(WKTV) - The Landmarks Society of Greater Utica has been fighting to save the former Utica Psychiatric Center since it closed in 1978.
On Monday, it is having a tour of the facility and offering those who attend a chance to sign a petition to show that they would like to see the historic structure turned into a museum.
It is still owned by the state, which uses it as a repository for archives of patient informatin from mental health facilities across the state.
Paul Hage, president of the Landmarks Society of Greater Utica, says he and others in the organization have been working with the state to hold the tour.
"We do have a petition to kind of gauge the importance and the popularity of this," said Hage. "We'd like to see it as a museum."
The tour runs from 5 p.m. to 8:30 p.m. Monday night and there is a $5 donation requested to take the tour. All money raised will be used by the Landmarks Society in its effort to restore the Rutger Street mansions.
The building was the first mental health facilities in New York State and one of the first in the country. Known as the Utica Lunatic Asylum, it was eventually renamed the Utica Pscyhiatric Center.

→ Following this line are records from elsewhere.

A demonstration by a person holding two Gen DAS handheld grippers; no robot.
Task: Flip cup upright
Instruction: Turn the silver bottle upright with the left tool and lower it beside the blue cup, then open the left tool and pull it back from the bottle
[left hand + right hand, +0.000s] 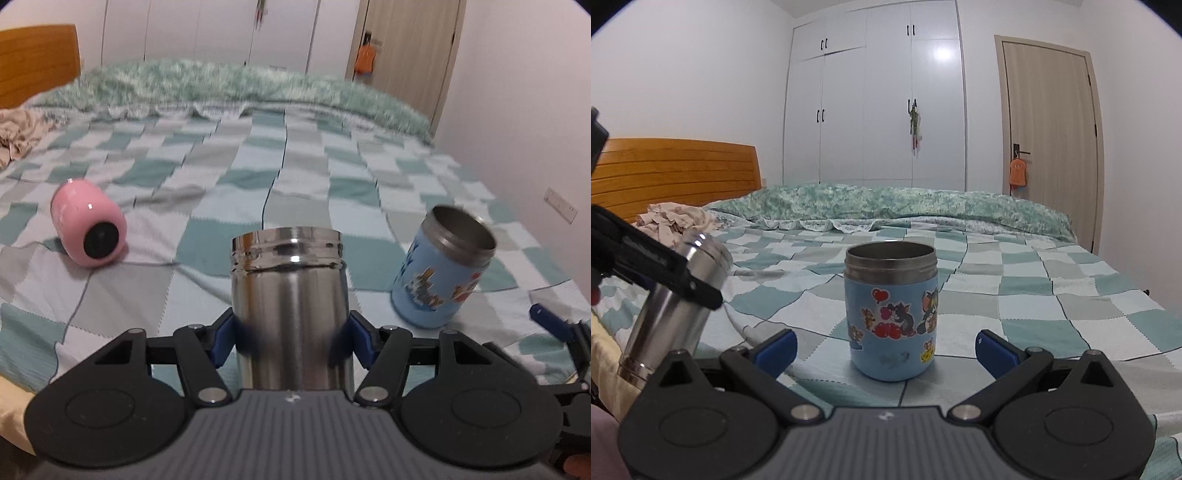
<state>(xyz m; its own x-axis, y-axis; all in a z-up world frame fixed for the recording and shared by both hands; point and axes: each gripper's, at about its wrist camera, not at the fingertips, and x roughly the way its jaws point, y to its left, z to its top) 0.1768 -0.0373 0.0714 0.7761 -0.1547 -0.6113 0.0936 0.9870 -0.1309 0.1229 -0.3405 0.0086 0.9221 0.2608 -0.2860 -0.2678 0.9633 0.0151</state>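
Between left fingers (236, 334), steel cup (290, 306).

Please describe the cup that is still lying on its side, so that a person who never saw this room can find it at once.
On the bed with the checkered teal blanket, look toward the wooden headboard side. There the pink cup lies on its side, its dark round end facing the left wrist camera. It alone is pink and lying down: the blue cartoon cup stands upright, and the left gripper holds the steel cup.
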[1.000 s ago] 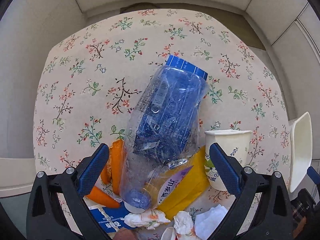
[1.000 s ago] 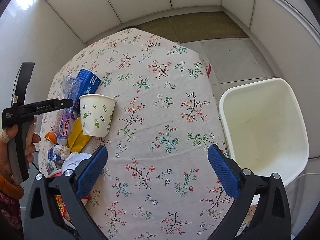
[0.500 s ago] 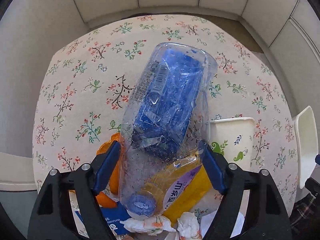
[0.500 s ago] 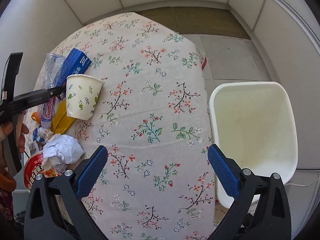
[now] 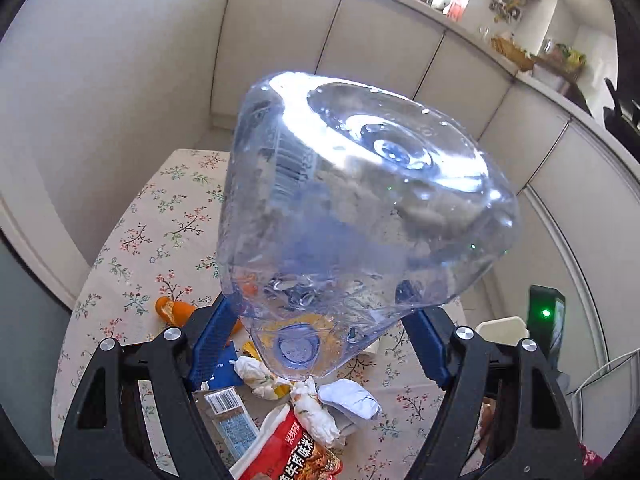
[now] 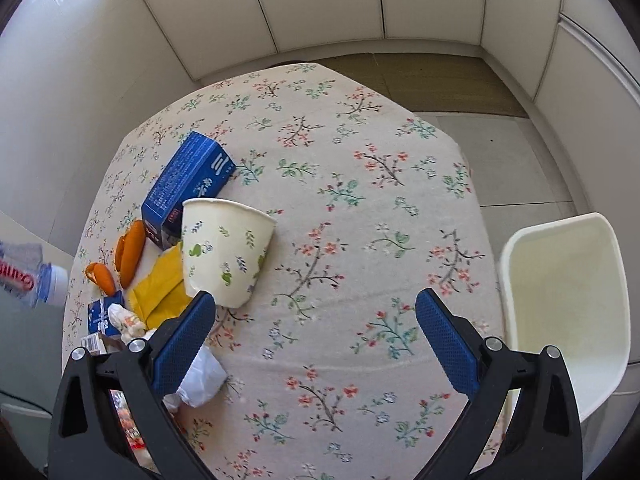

According to Hage, people came from all over the country and the world to see the instiution, which housed 1,000 patients at one time. The patients worked at the facility, in such positions as shoemaker, seamstress and farmer.
The center was also the birthplace a box-type crate that people were put in, which became known worldwide as the "Utica Crib." Some of the cribs had cables hooked up so the person inside could be rocked, which was soothing to the patients.